Per una mezz’ora tutto bene. Mezz’ora, 4 miglia! Poi improvvisamente… la scena della partenza! Anzi molto peggio: centinaia di barche che, come l’acqua in un imbuto, convergono velocissime per girare la boa n. 2 che avremmo dovuto lasciare a dritta! Stessa impossibilità di manovra di prima: barche da tutte le parti. Mi sono girato un attimo e a non più di mezzo metro dagli occhi avevo la prua di un 16 metri sulla destra con un uomo e con un mega-parabordo in mano!! Come dire: ti sto uccidendo ma morbidamente…

Orziamo leggermente per aumentare la velocità e allontanarci dal Leviatano; strambiamo per passare la boa di slancio nei soliti, pochi, centimetri liberi a disposizione. La boa è passata, dietro un intrico di prue, bompressi e smadonne che non vi dico…
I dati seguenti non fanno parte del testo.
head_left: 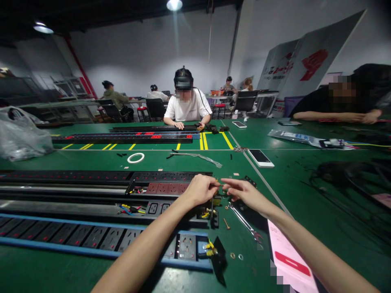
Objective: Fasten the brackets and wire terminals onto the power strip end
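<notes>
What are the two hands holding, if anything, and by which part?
It cannot be told: the left hand and right hand nearly meet, and anything there is too small to identify.

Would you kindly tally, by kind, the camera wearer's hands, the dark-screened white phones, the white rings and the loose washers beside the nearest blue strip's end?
Hands: 2 (left hand, right hand)
White phones: 2 (nearer phone, farther phone)
White rings: 1 (white ring)
Washers: 2 (gold-coloured washer, silvery washer)
Total: 7
</notes>
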`<action>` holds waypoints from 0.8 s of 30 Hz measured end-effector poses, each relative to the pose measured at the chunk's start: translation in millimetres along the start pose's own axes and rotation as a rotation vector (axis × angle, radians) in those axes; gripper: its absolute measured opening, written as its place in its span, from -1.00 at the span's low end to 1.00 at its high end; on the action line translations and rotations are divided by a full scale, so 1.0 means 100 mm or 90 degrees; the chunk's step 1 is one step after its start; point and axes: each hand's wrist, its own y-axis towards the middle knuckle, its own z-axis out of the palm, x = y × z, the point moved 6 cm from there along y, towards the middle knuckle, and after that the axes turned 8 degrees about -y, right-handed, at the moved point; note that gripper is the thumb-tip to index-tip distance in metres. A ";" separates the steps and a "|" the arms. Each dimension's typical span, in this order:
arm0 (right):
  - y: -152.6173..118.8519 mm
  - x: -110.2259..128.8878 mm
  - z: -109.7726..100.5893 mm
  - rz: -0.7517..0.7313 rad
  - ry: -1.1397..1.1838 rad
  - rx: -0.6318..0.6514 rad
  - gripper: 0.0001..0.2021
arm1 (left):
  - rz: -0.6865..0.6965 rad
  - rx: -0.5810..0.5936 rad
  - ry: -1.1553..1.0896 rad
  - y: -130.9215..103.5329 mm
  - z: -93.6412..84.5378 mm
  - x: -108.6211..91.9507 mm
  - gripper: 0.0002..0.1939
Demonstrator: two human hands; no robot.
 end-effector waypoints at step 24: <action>0.06 -0.03 -0.30 0.066 -0.592 -0.112 -0.74 | 0.008 0.037 -0.040 0.00 0.05 0.05 -0.76</action>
A questa punto va in scena il Festival delle Straorzate di Fujiko: stretto il vento non c’era più verso di tenere la barca! Probabilmente da fuori sembravamo una virgola rossa impazzita sulla superficie del mare. Le altre barche, più grandi e pesanti, cominciano a superarci a decine… Allarghiamo l’andatura per toglierci dagli impicci e navigare un po’ meglio e decidiamo di cambiare la randa con una molto più magra che per fortuna avevo tenuto a bordo. Cambiata la randa, via anche il genoa leggero a favore di un olimpico grande un terzo.

Ci rimettiamo a correre, anche se le straorze non ci abbandonano. Soprattutto avvicinandoci alla terza boa davanti a Miramare dove il vento rafficava ancora di più.

Ultimi incroci sotto costa e poi il lungo bordo passando dal “cancello” d’arrivo e parata finale davanti al Molo Audace e a Piazza Unità d’Italia di Trieste.

Piazzamento? 954esimi su 1.758 e 30esimi di categoria. Per noi? Una vittoria indimenticabile. Tutti gli obiettivi pre-partenza raggiunti: non farci male, non speronare nessuno, non disalberare e non arrivare ultimi! Yes!

Appena riesco a farne un quadro, il “mascone” 617 di Fujiko – se vi farà piacere – lo regalo al Circolo perché ad altri possa venire questa febbre pazzesca che è la partecipazione alla regata più bella del mondo!

…ehm, dopo la Coppa Bellano, ovviamente!